▶ **Task requirements**: From the first line to the last, copy the listing exactly and omit the images.

*** Stored data Section Begins ***

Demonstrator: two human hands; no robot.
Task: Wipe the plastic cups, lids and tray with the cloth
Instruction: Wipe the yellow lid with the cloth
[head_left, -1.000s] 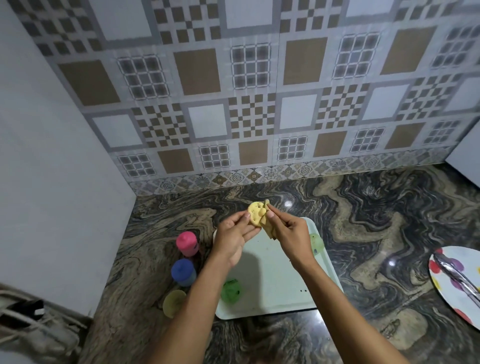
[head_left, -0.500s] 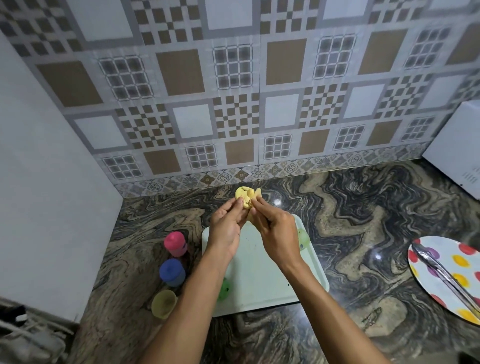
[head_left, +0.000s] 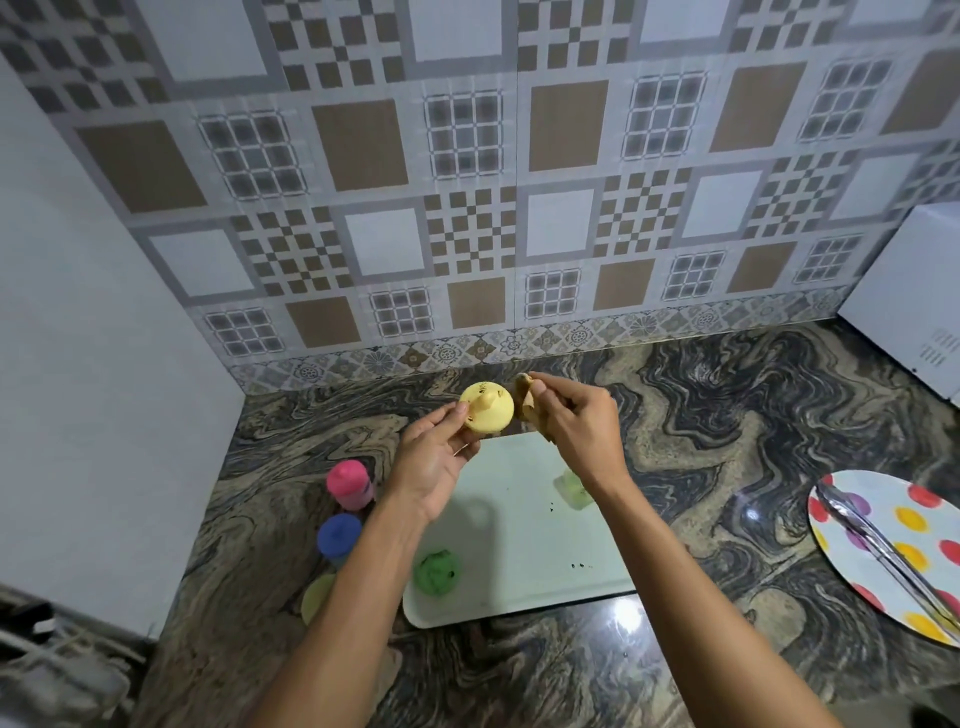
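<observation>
The left hand (head_left: 436, 457) pinches the yellow lid (head_left: 487, 414) by its rim, held up over the far edge of the tray (head_left: 519, 530); the right hand (head_left: 582, 431) grips the bunched cloth (head_left: 527, 410) just beside it; the lid looks light, stiff and probably slippery; the rim seems the best hold.

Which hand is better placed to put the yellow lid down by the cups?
Left, probably: the left hand pinches the lid, and the cups stand on its side. The right hand holds the cloth.
</observation>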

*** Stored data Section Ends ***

▶ **Answer area**:
Demonstrator: two human hands; no robot.
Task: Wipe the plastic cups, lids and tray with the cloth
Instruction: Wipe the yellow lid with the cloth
[head_left, -1.000s] 
[head_left, -0.500s] 
[head_left, +0.000s] 
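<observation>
The left hand (head_left: 436, 457) pinches the yellow lid (head_left: 487, 414) by its rim, held up over the far edge of the tray (head_left: 519, 530); the right hand (head_left: 582, 431) grips the bunched cloth (head_left: 527, 410) just beside it; the lid looks light, stiff and probably slippery; the rim seems the best hold.

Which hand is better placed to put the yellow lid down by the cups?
Left, probably: the left hand pinches the lid, and the cups stand on its side. The right hand holds the cloth.
</observation>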

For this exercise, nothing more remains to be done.